ABOUT THIS TASK:
Pull each line holding "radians" out of the entries below.

Start of SOURCE DATA

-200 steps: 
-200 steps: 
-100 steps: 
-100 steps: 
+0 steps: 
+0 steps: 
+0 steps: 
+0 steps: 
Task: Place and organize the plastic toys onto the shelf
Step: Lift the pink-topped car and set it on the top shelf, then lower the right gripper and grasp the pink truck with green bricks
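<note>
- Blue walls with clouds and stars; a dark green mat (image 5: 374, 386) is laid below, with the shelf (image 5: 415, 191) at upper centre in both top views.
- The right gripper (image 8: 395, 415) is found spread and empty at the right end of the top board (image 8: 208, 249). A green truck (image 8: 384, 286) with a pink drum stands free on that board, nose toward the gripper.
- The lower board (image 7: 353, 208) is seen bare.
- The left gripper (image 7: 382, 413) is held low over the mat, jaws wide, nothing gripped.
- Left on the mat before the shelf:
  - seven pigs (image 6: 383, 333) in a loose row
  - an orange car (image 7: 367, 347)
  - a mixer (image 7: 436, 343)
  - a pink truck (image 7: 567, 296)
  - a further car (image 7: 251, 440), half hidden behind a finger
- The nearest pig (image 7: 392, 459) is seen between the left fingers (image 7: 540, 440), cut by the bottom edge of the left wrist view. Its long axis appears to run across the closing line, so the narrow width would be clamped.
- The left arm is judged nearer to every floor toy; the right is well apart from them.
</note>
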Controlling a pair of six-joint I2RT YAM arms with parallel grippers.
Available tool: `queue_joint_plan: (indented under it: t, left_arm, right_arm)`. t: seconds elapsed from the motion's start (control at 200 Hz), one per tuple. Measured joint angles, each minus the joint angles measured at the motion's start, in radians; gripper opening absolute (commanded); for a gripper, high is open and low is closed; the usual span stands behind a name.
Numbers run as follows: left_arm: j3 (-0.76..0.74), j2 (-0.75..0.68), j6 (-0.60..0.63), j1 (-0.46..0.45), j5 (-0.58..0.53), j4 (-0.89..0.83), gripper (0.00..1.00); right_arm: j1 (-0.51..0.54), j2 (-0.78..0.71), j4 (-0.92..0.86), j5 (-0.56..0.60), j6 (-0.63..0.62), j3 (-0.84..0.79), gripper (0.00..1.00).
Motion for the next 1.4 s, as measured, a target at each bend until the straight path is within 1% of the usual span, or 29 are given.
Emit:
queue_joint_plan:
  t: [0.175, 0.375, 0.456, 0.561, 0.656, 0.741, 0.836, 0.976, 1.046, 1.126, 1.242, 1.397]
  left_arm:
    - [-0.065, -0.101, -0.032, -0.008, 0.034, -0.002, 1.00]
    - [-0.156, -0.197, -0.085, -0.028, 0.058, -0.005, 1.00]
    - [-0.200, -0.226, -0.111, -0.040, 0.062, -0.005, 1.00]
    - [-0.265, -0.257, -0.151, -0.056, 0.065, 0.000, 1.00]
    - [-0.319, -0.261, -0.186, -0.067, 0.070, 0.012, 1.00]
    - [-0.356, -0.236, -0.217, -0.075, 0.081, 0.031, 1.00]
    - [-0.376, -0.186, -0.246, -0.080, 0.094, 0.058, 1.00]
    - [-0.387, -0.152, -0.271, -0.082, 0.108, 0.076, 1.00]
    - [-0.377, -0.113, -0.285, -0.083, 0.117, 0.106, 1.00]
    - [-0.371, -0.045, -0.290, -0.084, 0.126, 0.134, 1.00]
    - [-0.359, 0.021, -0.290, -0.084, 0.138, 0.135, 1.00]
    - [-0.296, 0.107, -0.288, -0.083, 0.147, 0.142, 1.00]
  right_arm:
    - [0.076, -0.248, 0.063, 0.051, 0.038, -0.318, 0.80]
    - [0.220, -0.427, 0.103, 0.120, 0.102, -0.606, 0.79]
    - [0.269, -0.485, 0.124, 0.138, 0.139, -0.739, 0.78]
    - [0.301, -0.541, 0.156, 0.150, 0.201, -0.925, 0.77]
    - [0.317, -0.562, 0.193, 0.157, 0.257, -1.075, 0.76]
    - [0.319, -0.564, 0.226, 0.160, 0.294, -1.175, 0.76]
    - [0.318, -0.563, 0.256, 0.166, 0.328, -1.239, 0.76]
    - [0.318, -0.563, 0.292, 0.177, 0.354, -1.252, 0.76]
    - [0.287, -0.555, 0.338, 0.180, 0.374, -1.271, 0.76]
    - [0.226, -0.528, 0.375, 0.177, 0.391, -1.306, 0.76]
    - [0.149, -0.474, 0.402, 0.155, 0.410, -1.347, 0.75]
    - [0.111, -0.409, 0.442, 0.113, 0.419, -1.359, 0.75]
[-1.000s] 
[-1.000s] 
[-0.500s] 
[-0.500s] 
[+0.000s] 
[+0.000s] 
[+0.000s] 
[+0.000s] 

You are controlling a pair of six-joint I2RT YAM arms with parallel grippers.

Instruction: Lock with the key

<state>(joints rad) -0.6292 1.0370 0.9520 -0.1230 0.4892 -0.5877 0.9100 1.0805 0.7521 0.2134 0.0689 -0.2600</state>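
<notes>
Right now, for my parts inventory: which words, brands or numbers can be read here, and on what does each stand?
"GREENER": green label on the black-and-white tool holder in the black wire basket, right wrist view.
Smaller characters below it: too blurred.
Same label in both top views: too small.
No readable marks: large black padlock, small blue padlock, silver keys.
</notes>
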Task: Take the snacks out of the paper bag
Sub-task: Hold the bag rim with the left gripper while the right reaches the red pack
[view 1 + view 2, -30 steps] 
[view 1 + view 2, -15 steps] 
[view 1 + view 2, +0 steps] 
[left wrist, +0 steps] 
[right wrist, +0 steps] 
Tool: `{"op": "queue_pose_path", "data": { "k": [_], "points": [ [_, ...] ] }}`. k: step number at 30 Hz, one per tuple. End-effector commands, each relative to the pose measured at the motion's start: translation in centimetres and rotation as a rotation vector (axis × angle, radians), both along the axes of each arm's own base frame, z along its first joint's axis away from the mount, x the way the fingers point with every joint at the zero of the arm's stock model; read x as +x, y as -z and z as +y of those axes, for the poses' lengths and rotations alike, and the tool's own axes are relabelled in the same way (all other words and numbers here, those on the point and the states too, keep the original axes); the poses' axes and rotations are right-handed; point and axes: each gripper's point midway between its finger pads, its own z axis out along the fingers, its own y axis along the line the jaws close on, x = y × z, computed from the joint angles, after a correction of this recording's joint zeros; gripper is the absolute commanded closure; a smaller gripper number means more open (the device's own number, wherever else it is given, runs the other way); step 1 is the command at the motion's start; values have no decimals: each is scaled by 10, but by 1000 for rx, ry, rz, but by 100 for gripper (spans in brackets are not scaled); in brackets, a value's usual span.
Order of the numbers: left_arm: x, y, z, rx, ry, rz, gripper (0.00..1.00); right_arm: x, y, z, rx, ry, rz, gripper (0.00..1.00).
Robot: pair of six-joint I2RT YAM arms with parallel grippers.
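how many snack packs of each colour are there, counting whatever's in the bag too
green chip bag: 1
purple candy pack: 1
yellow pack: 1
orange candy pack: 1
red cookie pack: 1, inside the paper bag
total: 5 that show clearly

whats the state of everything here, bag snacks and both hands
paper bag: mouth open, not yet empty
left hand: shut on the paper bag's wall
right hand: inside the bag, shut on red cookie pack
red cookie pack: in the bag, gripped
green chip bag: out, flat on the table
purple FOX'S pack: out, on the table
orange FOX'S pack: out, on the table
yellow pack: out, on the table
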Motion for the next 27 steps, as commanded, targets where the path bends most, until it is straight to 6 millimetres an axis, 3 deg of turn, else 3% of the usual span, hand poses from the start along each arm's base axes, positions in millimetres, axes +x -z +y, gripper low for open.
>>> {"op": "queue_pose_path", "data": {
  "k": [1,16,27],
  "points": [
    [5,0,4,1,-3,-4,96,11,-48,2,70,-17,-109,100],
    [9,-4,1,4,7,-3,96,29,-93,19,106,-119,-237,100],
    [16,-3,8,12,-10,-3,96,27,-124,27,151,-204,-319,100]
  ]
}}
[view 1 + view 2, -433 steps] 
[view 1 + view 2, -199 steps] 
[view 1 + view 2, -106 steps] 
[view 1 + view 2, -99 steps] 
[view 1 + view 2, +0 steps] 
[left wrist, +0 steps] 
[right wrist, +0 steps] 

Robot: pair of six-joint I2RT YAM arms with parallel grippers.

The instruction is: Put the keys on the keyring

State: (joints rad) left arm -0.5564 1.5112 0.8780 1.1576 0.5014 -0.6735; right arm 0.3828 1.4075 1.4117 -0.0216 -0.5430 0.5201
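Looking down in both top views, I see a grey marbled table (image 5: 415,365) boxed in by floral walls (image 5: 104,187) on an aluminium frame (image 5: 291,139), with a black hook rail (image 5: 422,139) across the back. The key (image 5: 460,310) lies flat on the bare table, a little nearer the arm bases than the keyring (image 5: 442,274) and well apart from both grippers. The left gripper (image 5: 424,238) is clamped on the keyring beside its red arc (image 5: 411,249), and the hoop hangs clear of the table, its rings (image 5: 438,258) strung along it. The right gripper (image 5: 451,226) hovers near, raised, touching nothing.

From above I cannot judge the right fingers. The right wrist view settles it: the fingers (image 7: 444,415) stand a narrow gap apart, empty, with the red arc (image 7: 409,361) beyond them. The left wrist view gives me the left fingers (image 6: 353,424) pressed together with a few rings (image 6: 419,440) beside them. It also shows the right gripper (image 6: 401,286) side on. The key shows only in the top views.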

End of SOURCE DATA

EXERCISE RESPONSE:
Available tool: `queue_joint_plan: (indented under it: t, left_arm, right_arm)`. t: seconds elapsed from the motion's start (control at 200 Hz), one per tuple. Measured joint angles, each minus the joint angles measured at the motion's start, in radians; gripper opening absolute (commanded); for a gripper, high is open and low is closed; the usual span stands behind a name.
Tool: `{"op": "queue_pose_path", "data": { "k": [_], "points": [ [_, ...] ] }}`. k: step number at 30 Hz, one per tuple. End-effector commands, each relative to the pose measured at the motion's start: translation in centimetres and rotation as a rotation vector (axis × angle, radians), both along the axes of each arm's own base frame, z along its first joint's axis away from the mount, x the way the fingers point with every joint at the zero of the arm's stock model; read x as +x, y as -z and z as +y of those axes, for the poses' lengths and rotations alike, and the tool's own axes are relabelled in the same way (all other words and numbers here, those on the point and the states too, keep the original axes); the poses' axes and rotations are right-handed; point and axes: each gripper's point midway between its finger pads, its own z axis out along the fingers, its own y axis along the line the jaws close on, x = y × z, computed from the joint angles, after a correction of this recording's joint zeros; gripper is the absolute commanded closure; a smaller gripper number means more open (the device's own number, wherever else it is given, runs the other way); step 1 is the command at the motion's start; values have no decimals: each is scaled by 10, but by 1000 for rx, ry, rz, but by 100 for gripper (spans in brackets are not scaled); in brackets, a value's usual span.

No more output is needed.